Ned’s passion for earthmoving started back in his homeland of Ireland when his uncle taught him how to operate a mixture of earthmoving equipment when he was just a small boy. After some time in the industry as a young man, Ned served as a stainless steel fabricator and worked in this area for five or six years, but when Ned moved to Australia in 1998 it was the earthmoving industry that was calling. It was a calling Ned couldn’t ignore and today Roadbridge Excavations is a major player in the water and gas sector. “I originally started working with another brand of machine, but after exploring what Kobelco machines had to offer, it was a combination of price, fuel economy, power/performance and comfort of the Kobelcos which saw me step into my first machine. Today, we are running six Kobelcos, which we have purchased from Simon Gillespie at Melbourne Tractors. Simon’s been great to deal with and when we had one or two mechanical issues the Melbourne Tractor team had us back up and running quickly.
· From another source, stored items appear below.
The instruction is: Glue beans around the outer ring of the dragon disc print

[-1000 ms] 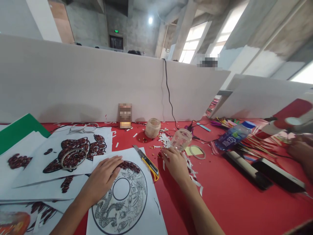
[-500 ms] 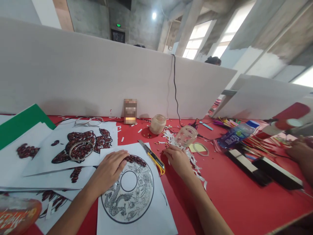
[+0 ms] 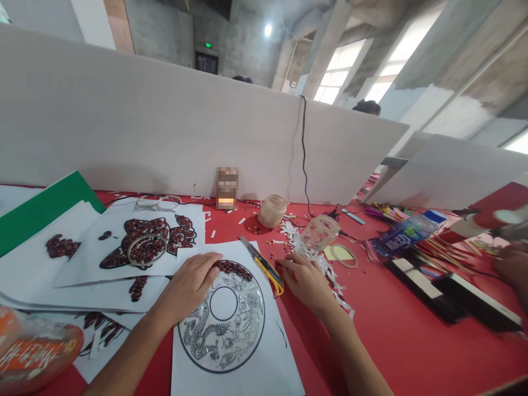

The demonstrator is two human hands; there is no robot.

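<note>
The table (image 3: 391, 352) is red, strewn with white paper scraps (image 3: 330, 269) and small loose seeds. A sheet (image 3: 268, 357) with a round dragon-and-phoenix drawing lies on it in front of the person, and dark beans (image 3: 234, 269) line part of the drawing's top rim. The left hand (image 3: 192, 286) rests flat on the sheet's left side, fingers close together and clamped on nothing. The right hand (image 3: 303, 275) is just right of the knife (image 3: 266, 269), fingertips bent down near the seeds; whether they pinch one, I cannot tell.

Two jars (image 3: 272, 212) (image 3: 322, 234) stand beyond the hands, with a ring (image 3: 344, 256) near the right one. Bean-covered papers (image 3: 33, 283) overlap at left, beside a green board (image 3: 45, 214). At right lie a bottle (image 3: 412, 234), thin sticks and another person's hand (image 3: 511, 267).

A white panel (image 3: 185, 126) closes the table's far side, a black cord (image 3: 304, 154) hanging down it. Behind are bare concrete walls, slanting pillars, bright windows (image 3: 340, 71), a lit lamp (image 3: 268, 29) and a green sign (image 3: 208, 45) above a dark doorway.
</note>
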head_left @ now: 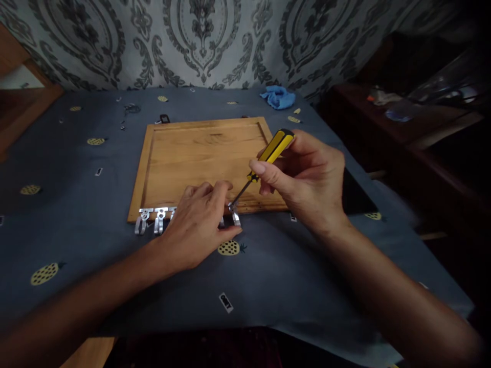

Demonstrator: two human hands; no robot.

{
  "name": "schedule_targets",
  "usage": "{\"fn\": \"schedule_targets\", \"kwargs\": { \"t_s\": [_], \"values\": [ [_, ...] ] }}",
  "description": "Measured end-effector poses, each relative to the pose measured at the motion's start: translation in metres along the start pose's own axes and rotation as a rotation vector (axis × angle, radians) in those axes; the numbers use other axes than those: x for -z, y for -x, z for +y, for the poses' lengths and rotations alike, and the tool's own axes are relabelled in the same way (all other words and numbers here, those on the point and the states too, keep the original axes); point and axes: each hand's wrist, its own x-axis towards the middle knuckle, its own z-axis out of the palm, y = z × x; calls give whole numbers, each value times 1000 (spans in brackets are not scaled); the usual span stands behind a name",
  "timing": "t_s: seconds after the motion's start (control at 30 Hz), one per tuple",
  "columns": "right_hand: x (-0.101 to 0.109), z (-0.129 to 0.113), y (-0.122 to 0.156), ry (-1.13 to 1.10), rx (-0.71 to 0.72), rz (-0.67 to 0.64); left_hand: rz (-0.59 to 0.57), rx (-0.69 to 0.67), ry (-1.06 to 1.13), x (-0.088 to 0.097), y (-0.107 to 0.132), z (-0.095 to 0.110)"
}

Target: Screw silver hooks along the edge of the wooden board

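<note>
A framed wooden board (203, 153) lies flat on the cloth. Along its near edge runs a silver metal hook rail (159, 217), its hooks pointing toward me. My left hand (199, 220) covers the rail's middle and grips it against the board, thumb beside the rightmost hook; the covered hooks are hidden. Between thumb and fingers my right hand (307, 179) holds a screwdriver (271, 152) with a yellow and black handle, tilted down to the left. Its tip meets the rail just above the rightmost hook; any screw there is too small to make out.
A blue cloth with pineapple prints (276, 286) covers the surface. Behind the board lie a crumpled blue bag (279, 97), a small pile of screws (132, 108) and a black hanger (164, 118). A dark flat panel (356, 191) sits right, and wooden furniture (26, 97) stands left.
</note>
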Motion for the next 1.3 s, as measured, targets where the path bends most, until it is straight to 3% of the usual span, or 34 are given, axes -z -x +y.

Melbourne Tractors helped us streamline our operation and took the hard work out of both purchasing and servicing our machines,” shared Ned.
During our visit to Melbourne we also spent time onsite with Simon Gillespie and while chatting, he shared some history about his relationship with Ned and Roadbridge Excavations. “I had only been in my role with Melbourne Tractors for two months when Ned purchased his first machine from me. So, it’s safe to say as one of my first clients it’s been a pleasure to work with Ned and his team and help them grow.” Simon continued, “When discussing Ned’s requirements over the years, I’ve built up quite a good understanding of what Roadbridge Excavations really need in their daily operations, and I knew the SK380XDLC would be a perfect fit for multiple reasons. With Roadbridge’s requirements for heavier and higher performance attachments, the heavy duty features and performance of the XD was going to be perfect for outfits like Ned’s looking to ramp up production in and around the heavier 38-tonne range. The fact that the XD also comes with great fuel economy, impressive hydraulic power and excellent comfort are the finishing touches that are seeing many earthmoving operations step across into the larger Kobelco machines – something that only a few years back would not have traditionally happened to this extent. It’s a positive sign that Kobelco has lifted its game with its larger machines and the industry is taking notice.”